Can search be guided to categorical targets? To answer this question we had subjects search for a teddy bear target among common real-world objects under specific and categorical search conditions. Following Levin et al. (2001), if categorical search is highly efficient we would expect relatively shallow manual search slopes, perhaps as shallow as those in the specific search condition where the target is designated using a preview. We would also expect categorically-defined targets to be acquired directly by gaze, again perhaps as directly as those under target specific conditions. However, if categorical descriptions cannot be used to guide search to a target (Castelhano et al., 2008; Vickery et al., 2005; Wolfe et al., 2004), we would expect steep manual search slopes in the categorical condition, and a chance or near chance probability of looking initially to the categorical target.

Method

Participants

Twenty-four students from Stony Brook University participated in the experiment for course credit.

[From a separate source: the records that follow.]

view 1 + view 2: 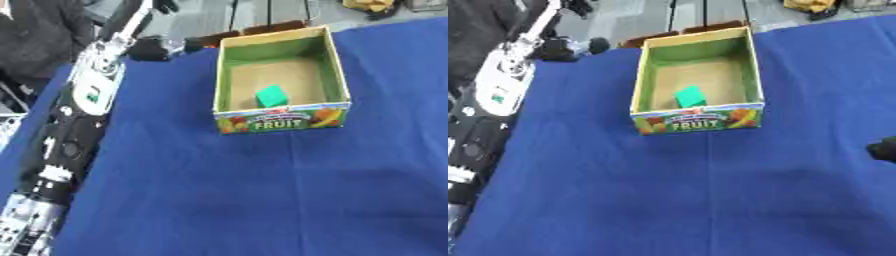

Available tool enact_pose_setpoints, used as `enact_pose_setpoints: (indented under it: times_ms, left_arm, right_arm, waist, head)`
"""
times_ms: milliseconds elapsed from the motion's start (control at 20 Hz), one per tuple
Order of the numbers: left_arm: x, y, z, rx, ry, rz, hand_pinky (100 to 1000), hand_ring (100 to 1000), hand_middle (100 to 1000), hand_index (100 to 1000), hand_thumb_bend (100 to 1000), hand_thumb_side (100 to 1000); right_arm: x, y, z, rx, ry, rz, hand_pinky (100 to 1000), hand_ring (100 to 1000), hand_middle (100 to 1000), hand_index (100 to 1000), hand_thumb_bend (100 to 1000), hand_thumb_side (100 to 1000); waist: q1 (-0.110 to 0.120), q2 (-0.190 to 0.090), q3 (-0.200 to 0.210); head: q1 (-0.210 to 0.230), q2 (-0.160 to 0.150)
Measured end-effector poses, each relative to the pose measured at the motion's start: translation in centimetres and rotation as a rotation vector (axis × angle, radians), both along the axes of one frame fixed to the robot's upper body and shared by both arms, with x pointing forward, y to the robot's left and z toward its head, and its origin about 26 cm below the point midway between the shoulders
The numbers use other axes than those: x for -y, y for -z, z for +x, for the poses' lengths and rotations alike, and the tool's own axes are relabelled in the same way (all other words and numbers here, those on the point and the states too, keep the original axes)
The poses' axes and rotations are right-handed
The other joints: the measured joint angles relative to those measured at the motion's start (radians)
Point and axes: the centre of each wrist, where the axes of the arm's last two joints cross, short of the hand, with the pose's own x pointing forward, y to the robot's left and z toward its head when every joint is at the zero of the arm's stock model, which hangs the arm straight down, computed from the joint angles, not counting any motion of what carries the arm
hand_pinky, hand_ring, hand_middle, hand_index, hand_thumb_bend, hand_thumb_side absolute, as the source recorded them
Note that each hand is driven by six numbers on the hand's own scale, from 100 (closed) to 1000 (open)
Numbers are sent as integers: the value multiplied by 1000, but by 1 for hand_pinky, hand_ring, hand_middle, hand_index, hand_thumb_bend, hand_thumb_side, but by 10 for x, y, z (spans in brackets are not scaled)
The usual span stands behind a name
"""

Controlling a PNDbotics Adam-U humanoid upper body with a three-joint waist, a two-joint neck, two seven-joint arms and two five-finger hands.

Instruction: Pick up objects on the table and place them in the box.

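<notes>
Box (282, 118) with the fruit print stands open on the blue table (262, 200) with one green block (271, 95) already inside, no other loose objects show on the cloth, and the left hand (150, 49), reaching toward the far edge, is too dark to read.

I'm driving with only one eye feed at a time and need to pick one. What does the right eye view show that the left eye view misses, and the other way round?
Only the right eye view shows a dark shape at its right edge, probably part of the right hand; its fingers cannot be made out. Only the left eye view shows more of the left arm towards the lower corner. Both show the fruit box on the blue cloth, a green block inside it, and the left hand reaching past the table's far left edge.
</notes>
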Motion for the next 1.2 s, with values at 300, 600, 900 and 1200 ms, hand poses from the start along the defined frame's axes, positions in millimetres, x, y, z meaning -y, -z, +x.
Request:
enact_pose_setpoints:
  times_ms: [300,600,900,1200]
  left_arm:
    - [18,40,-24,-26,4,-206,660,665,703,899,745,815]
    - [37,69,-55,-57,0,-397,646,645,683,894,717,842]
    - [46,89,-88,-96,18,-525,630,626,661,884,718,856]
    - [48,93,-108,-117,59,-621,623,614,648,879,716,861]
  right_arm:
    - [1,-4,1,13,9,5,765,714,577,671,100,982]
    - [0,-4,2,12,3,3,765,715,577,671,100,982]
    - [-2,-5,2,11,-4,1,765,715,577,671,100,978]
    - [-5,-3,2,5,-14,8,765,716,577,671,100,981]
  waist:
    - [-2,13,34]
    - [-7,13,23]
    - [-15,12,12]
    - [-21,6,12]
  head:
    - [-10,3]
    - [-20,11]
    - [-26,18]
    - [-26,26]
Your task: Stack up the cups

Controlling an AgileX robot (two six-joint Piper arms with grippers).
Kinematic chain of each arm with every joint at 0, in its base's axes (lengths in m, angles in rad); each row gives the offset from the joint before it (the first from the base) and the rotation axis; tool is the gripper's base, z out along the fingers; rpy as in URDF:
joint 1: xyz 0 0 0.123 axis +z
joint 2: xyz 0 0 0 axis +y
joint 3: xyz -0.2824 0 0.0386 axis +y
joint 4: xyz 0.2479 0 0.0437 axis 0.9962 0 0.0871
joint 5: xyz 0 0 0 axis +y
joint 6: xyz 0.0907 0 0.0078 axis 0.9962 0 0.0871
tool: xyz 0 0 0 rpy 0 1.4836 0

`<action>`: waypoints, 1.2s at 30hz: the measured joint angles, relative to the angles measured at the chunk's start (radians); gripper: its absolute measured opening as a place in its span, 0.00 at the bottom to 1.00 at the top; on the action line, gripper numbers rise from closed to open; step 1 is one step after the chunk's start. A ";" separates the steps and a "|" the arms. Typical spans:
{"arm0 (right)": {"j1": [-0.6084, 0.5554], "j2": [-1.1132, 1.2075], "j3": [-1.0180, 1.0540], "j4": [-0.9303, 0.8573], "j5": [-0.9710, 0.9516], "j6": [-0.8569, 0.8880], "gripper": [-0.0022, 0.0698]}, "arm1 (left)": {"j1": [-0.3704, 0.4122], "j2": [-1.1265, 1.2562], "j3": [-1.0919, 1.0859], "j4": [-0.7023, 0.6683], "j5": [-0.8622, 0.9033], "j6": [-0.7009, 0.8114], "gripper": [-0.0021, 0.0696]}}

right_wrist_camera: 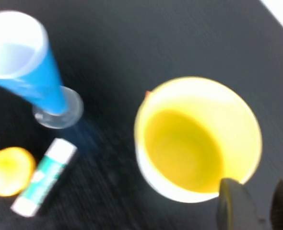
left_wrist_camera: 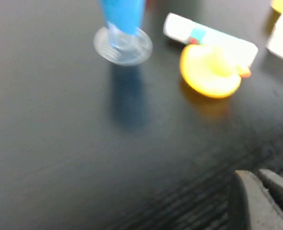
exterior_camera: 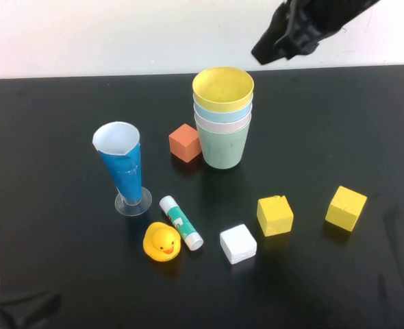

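The 4 cups (exterior_camera: 222,116) stand nested in 1 stack at the table's middle, yellow on top. The right gripper (exterior_camera: 284,38) hangs above and behind them, fingers spread, holding nothing. The left gripper (exterior_camera: 14,308) sits at the near left corner; its fingers I cannot tell.

You have the four cups (exterior_camera: 222,116) nested in one upright stack at the rear centre of the table (exterior_camera: 51,123). A small block (exterior_camera: 185,142) sits just beside the stack on its left. The cone glass (exterior_camera: 123,168) stands further left. Nearer you, left to right: toy duck (exterior_camera: 162,242), glue stick (exterior_camera: 181,222), then three blocks (exterior_camera: 238,243). Right gripper (exterior_camera: 284,38) hangs above and behind the stack; left gripper (left_wrist_camera: 261,199) sits low at the near-left corner
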 joint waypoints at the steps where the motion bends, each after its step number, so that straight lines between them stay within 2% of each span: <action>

All had normal or corrected to normal visual acuity, by self report, and were naïve to the goals of the experiment.

Stimuli & Apparatus

Targets were 198 color images of teddy bears from The teddy bear encyclopedia (Cockrill, 2001). Of these objects, 180 bears were used as targets in the search task, and 18 bears were used as targets in practice trials. The distractors were 2,475 color images of real-world objects from the Hemera Photo Objects Collection (Gatineau, Quebec, Canada). Of these objects, 2,250 were used as distractors in the search task, and 225 were used in practice trials. No object, target or distractor, was shown more than once during the experiment. All were normalized to have the same bounding box area (8,000 pixels), where a bounding box is defined as the smallest rectangle enclosing an object. Normalizing object area roughly equated for size, but precise control was not possible given the irregular shape of real-world objects. Consequently, object width varied between 1.12° and 4.03°, and object height varied between 1.0° and 3.58°. Figure 1 shows representative targets and distractors.

Representative targets (A) and distractors (B) used as stimuli.

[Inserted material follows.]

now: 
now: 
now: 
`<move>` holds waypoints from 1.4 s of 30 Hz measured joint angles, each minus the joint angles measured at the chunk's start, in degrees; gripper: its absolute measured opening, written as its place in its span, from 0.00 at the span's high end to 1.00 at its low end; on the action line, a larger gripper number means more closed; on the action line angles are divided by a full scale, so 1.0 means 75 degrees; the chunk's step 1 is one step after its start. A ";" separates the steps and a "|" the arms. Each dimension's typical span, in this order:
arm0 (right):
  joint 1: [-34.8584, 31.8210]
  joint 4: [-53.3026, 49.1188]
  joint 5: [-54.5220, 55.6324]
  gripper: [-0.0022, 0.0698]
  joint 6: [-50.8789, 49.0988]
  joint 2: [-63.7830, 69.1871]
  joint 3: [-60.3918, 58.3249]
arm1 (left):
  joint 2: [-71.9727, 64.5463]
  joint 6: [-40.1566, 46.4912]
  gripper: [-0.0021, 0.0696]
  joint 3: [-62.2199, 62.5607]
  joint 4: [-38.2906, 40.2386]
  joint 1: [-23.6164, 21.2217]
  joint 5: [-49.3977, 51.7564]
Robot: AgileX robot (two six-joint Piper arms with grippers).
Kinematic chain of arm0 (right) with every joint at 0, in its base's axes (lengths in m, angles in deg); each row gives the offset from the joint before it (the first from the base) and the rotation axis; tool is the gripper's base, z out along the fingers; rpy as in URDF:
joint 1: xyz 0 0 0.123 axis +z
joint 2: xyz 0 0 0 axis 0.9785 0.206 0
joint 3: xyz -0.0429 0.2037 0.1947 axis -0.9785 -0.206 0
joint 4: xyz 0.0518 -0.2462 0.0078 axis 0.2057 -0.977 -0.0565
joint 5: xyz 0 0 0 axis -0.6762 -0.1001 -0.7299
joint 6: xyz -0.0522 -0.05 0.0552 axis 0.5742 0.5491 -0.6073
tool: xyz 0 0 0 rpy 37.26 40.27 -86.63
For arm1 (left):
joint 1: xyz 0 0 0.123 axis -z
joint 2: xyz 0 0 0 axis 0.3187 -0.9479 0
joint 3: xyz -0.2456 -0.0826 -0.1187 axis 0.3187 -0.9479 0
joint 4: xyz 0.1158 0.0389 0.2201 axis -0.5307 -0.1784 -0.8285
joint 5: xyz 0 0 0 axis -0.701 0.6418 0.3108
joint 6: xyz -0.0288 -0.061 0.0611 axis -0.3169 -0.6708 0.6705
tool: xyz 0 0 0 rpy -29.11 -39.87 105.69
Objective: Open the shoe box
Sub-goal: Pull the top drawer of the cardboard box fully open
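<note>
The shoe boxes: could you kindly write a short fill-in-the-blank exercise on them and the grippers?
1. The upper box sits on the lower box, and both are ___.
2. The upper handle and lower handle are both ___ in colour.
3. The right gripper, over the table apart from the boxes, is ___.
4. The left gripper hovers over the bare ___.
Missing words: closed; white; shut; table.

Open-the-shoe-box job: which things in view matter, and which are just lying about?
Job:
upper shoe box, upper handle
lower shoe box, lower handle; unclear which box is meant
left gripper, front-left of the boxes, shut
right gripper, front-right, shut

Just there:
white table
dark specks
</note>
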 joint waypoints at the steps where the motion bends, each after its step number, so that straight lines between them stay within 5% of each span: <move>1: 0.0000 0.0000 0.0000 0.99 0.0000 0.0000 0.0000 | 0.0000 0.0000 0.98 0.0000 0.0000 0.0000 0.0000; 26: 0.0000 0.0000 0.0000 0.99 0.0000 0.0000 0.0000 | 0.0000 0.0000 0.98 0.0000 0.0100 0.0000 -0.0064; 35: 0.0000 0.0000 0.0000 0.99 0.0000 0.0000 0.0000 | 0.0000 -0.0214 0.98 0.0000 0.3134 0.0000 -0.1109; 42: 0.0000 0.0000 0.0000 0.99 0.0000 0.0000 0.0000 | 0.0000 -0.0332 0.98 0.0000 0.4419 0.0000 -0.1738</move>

Objects were arranged into 6, 13, and 20-item search displays, which were presented in color on a 19-inch flat screen CRT monitor at a refresh rate of 100 Hz. A custom-made program written in Visual C/C++ (v. 6.0) and running under Microsoft Windows XP was used to control the stimulus presentation. Items were positioned randomly in displays, with the constraints that the minimum center-to-center distance between objects, and the distance from center fixation to the nearest object, was 180 pixels (about 4°). Approximate viewing angle was 26° horizontally and 20° vertically. Head position and viewing distance (72 cm) were fixed with a chinrest, and all responses were made with a Game Pad controller attached to the computer's USB port. Eye position was sampled at 500 Hz using the EyeLink II eye tracking system (SR Research Ltd.) with default saccade detection settings. Calibrations were not accepted until the average spatial error was less than .49° and the maximum error was less than .99°.

Design

The 180 experimental trials per subject were evenly divided into 2 target presence conditions (present/ absent) and 3 set size conditions (6/ 13/ 20), leaving 30 trials per cell of the design. The type of search, specific or categorical, was a between-subjects variable. Half of the subjects were shown a preview of a specific target bear at the start of each trial (specific search), the other half were instructed to search for a non-specific teddy bear (categorical search). The search displays viewed by these two groups of subjects were identical (i.e., the same targets and distractors in the same locations); the only difference between these groups was that subjects in the specific condition were searching for a particular target.

Procedure

The subject's task was to determine, as quickly and as accurately as possible, the presence or absence of a teddy bear target among a variable number of real-world distractors. Each trial began with subjects looking at a central fixation point and pressing a “start” button, which also served to drift correct the eye tracker. In the specific search condition a preview of the target teddy bear was displayed for 1 second, followed by the search display. In the categorical search condition subjects were instructed at the start of the experiment to search for any teddy bear, based on the bears viewed during the practice trials and their general knowledge of this category; there were no target previews. Target present judgments were registered using the left trigger of the Game Pad, target absent judgments were registered using the right trigger. Accuracy feedback was provided after each response. The experiment consisted of one session of 18 practice trials and 180 experimental trials, lasting about 30 minutes.

Results and Discussion

Manual data

Error rates were generally low. In the categorical condition the false alarm and miss rates were 0.5% and 2.5%, respectively. Corresponding errors in the specific condition were 0.4% and 1.6%. These trials were excluded from all subsequent analyses.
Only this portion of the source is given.